Il Ministero, però, con la nota impugnata, ha implicitamente rigettato l’istanza, ritenendo che il riconoscimento dell’intera durata del corso (48 mesi) potesse avvenire “solo qualora venga conseguita la laurea così come previsto dall’articolo 16 del citato d.P.R. n. 341/1982, previo riscatto a titolo oneroso, in applicazione del decreto legislativo 30 aprile 1987, n.184”, in conformità al parere del Consiglio di Stato n. 1234/05 del 2007.
Tale atto è stato, quindi, impugnato, deducendo:
1. Violazione e falsa applicazione degli artt. 55 e 59 della legge 1 aprile 1981, n. 121, nonché degli articoli 8, 9, 11, 17, 18, 20 e 21 del D.P.R. 24 aprile n. 341: la frequenza del corso avrebbe dovuto essere equiparata a un vero e proprio rapporto di impiego, tant’è che il Ministero ha sempre operato le ritenute assistenziali e previdenziali sul trattamento economico corrisposto;
2. Violazione e falsa applicazione dell'art. 8, comma 1, lett. a) n. 1) della legge 7 agosto 2015, n. 124 - Violazione e falsa applicazione dell'art. 45 del D.lgs. 29 maggio 2017, n. 95, che estende espressamente agli appartenenti alle Forze di polizia ad ordinamento civile, tra gli altri l'art. 1811 del D.lgs. n. 66 del 2010 (Codice dell'ordinamento militare) - Violazione del principio di equiordinazione del personale delle Forze di polizia;
3. In via subordinata: Illegittimità costituzionale degli artt. 55, lett. a) e 59 della legge 1 aprile 1981, n. 121, nella formulazione vigente fino all'entrata in vigore del D.lgs. n. 334 del 2000, in relazione agli artt. 3, 36 e 97 della Costituzione ovvero dell'interpretazione fatta propria dall'Amministrazione laddove comportante un trattamento deteriore riservato agli aspiranti allievi vicecommissari della Polizia di Stato, rispetto a quello previsto per tutti gli altri allievi di qualifiche e gradi differenti, della stessa e di altre Amministrazioni.

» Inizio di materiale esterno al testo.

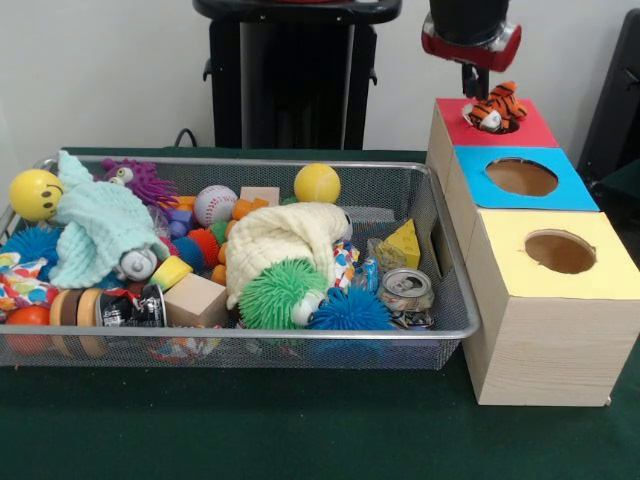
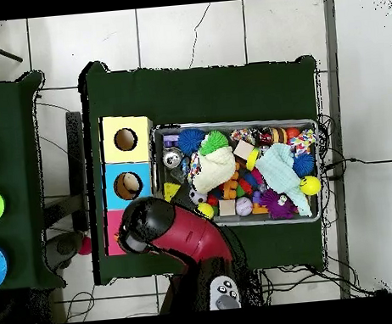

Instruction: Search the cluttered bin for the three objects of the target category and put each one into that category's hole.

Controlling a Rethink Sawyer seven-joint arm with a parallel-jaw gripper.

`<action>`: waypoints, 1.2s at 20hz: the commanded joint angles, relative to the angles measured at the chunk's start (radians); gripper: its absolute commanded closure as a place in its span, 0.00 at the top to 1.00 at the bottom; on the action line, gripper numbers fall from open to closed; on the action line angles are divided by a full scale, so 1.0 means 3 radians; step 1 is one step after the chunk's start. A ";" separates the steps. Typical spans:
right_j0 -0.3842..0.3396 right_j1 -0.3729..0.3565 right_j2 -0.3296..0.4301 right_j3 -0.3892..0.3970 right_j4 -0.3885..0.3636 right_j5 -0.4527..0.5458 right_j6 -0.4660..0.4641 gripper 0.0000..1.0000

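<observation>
The orange black-striped tiger (image 1: 495, 107) lies at the round hole (image 1: 510, 122) in the red top of the far wooden box (image 1: 525, 132), partly over the opening. My gripper (image 1: 470, 90) hangs just above it, at its left side and touching or nearly touching it. I cannot tell whether it holds the toy. The wire mesh bin (image 1: 455, 330) stands to the left, full of clutter. No yellow duck shows. In the overhead view my arm (image 2: 145, 227) covers the red box; the bin (image 2: 234, 124) lies to its right.
A blue-topped box (image 1: 520, 178) and a yellow-topped box (image 1: 560, 255) stand in line in front of the red one. The bin holds a mint cloth (image 1: 100, 225), a cream cloth (image 1: 285, 235), spiky balls, yellow balls, a wooden block and a can (image 1: 405, 290).
</observation>
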 commanded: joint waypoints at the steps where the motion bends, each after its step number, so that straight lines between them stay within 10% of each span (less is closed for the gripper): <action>1: 0.0018 -0.0335 -0.0170 -0.0312 -0.0235 0.0880 0.1124 0.00; 11: 0.0047 -0.0306 -0.0267 -0.0481 -0.0199 0.1049 0.1171 0.00; 24: 0.0042 0.0029 0.0039 -0.0068 0.0442 0.0048 0.0810 0.00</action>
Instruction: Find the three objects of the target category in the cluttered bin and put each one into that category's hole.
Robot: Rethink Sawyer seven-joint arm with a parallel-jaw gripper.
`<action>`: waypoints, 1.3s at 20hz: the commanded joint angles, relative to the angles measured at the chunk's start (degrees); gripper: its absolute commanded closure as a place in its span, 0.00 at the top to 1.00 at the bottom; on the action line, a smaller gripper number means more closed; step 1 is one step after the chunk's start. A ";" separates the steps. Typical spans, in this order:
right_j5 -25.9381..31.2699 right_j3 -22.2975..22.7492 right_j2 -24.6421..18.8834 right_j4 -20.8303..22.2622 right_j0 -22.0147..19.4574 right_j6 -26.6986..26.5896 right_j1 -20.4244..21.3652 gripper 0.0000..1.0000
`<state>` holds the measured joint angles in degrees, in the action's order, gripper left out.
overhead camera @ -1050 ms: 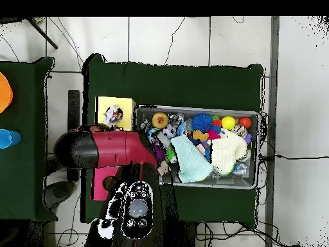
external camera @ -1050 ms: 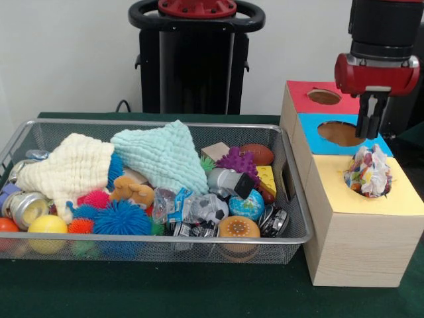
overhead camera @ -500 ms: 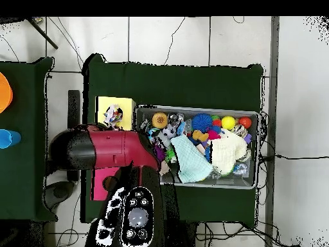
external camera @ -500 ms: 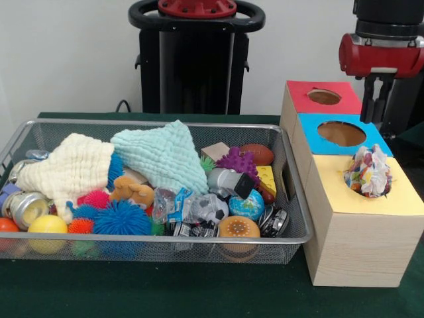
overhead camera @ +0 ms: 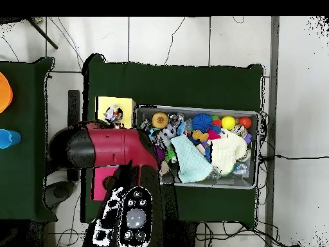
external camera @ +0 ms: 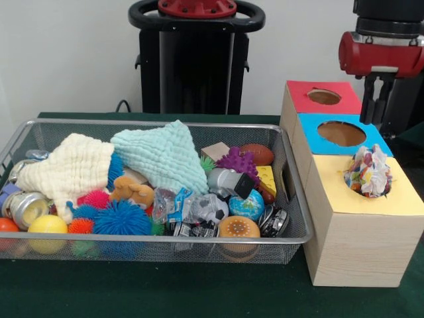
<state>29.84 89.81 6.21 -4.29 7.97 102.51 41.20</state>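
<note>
Front view: we find the gripper (external camera: 373, 106) raised higher than a second ago and holding level over the last half second, above the blue hole (external camera: 341, 133) of the wooden box (external camera: 351, 228). Its fingers hang close together with nothing between them; we judge it closed and empty. The crumpled wrapper (external camera: 368, 171) sits in the yellow hole, just in front of the blue hole, bulging above the rim. It stands roughly upright, long axis vertical, twisted end up. We judge one delivery made, with further searching of the wire bin (external camera: 26, 136) due.

Overhead view: the arm (overhead camera: 106, 146) covers the blue hole. The wrapper (overhead camera: 114, 114) shows just beyond it, on the yellow top. We cannot see the gripper here.
</note>
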 commanded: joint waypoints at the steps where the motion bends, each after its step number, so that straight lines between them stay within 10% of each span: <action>1: -3.32 -1.68 0.06 0.24 0.06 10.85 -3.10 0.00; 26: -12.00 -0.40 1.29 -0.46 0.89 11.46 -7.06 0.00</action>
<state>21.41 88.42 8.38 -4.31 9.41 102.51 37.31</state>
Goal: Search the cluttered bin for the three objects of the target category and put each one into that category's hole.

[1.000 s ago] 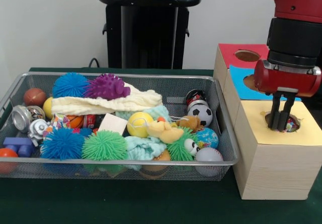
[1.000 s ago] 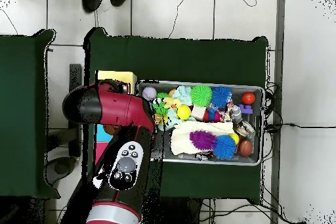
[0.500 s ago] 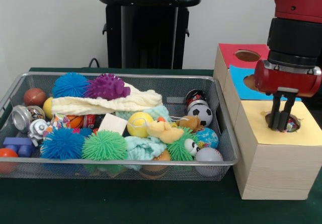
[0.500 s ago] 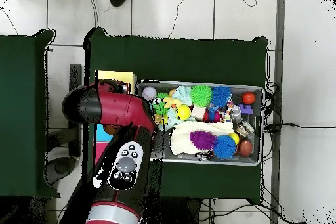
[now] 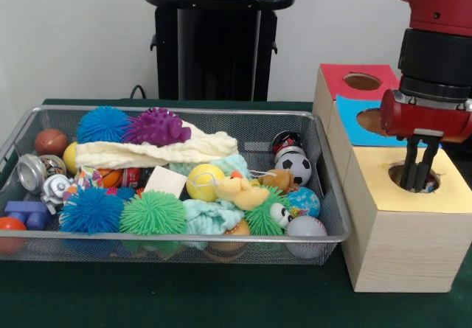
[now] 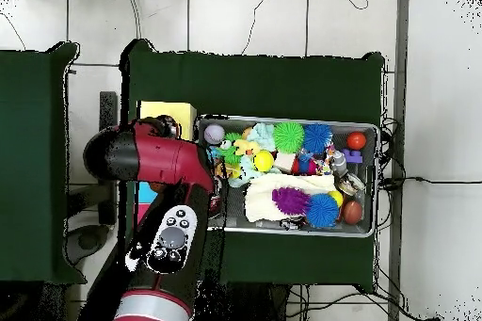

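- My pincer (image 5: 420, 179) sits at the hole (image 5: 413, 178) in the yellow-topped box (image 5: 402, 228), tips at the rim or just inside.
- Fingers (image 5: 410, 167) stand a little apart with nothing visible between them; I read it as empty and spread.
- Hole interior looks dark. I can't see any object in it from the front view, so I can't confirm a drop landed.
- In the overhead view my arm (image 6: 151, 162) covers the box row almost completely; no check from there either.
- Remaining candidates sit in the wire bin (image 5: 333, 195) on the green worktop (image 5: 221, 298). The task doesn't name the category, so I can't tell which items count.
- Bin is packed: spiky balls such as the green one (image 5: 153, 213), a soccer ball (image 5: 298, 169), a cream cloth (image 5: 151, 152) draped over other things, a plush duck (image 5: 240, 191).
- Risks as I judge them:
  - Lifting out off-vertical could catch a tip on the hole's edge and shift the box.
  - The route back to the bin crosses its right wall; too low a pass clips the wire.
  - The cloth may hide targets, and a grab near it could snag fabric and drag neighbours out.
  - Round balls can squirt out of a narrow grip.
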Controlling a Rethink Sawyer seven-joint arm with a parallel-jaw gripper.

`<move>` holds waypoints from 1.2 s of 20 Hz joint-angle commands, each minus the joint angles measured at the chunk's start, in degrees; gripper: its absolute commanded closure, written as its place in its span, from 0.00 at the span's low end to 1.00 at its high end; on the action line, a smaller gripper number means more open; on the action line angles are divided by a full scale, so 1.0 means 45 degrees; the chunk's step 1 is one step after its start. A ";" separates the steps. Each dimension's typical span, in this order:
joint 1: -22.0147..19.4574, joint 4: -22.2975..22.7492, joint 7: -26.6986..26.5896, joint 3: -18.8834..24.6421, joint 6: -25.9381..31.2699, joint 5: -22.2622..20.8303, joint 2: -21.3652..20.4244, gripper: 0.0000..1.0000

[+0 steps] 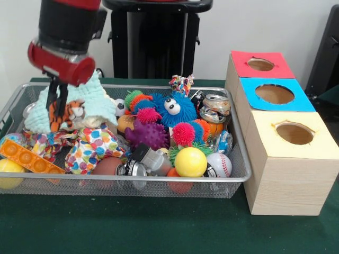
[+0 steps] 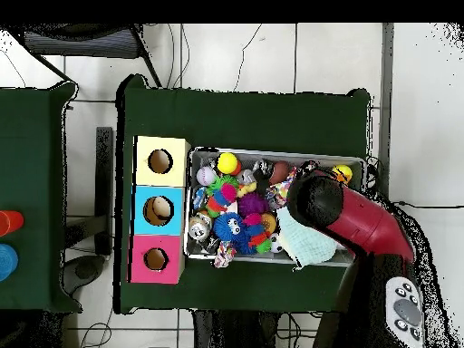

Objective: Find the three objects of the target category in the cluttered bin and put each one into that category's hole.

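In wire-mesh bin [image 1: 239, 177]: tool [image 1: 57, 114] clamps plush striped tiger [image 1: 68, 113].

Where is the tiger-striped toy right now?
In the front view, the tiger-striped toy is at the wire basket's far left, against the pale teal cloth, directly under the gripper.

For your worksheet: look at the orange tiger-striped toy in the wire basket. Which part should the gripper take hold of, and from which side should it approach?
Grip the tiger toy across its orange body, coming straight down from above, probably. It lies wedged against the pale teal cloth amid clutter in the basket, so only its top is free. The gripper hangs at it already, fingers pointing down.
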 commanded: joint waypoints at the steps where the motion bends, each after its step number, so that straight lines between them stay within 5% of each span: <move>1: 0.0831 0.1626 0.1731 0.0536 0.1082 -0.0117 -0.1685 1.00; 13: 0.2326 0.3437 0.3427 0.0175 0.2088 0.1239 -0.3268 1.00; 24: 0.4902 0.4722 0.5540 -0.1229 0.1283 0.2810 -0.3325 1.00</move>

Si è costituita in giudizio l’Amministrazione, eccependo l’incompetenza territoriale del TAR adito, essendo censurato il comportamento generalizzato di un’amministrazione centrale, che non attiene strettamente al singolo rapporto lavorativo instaurato tra i ricorrenti e la stessa, instando, altresì, per il rigetto del ricorso, previa dichiarazione dell’inammissibilità dello stesso per violazione del principio del ne bis in idem nei confronti di alcuni dei ricorrenti. Più precisamente i ricorrenti -OMISSIS- e -OMISSIS- avrebbero già presentato un precedente ricorso definito con la sentenza del TAR Lazio -OMISSIS- del 1996 (confermata dal Consiglio di Stato con sentenza-OMISSIS-del 2002) e -OMISSIS- -OMISSIS- e -OMISSIS- -OMISSIS-, nei cui confronti sono state pronunciate, rispettivamente, le sentenze n. -OMISSIS- e -OMISSIS- del 2018.
In vista dell’udienza pubblica fissata per la sua trattazione, parte ricorrente ha depositato una memoria, nella quale ha sostenuto la competenza di questo Tribunale, l’inesistenza della violazione del divieto del ne bis in idem e la fondatezza del ricorso.
Il Ministero ha replicato, insistendo per il suo rigetto.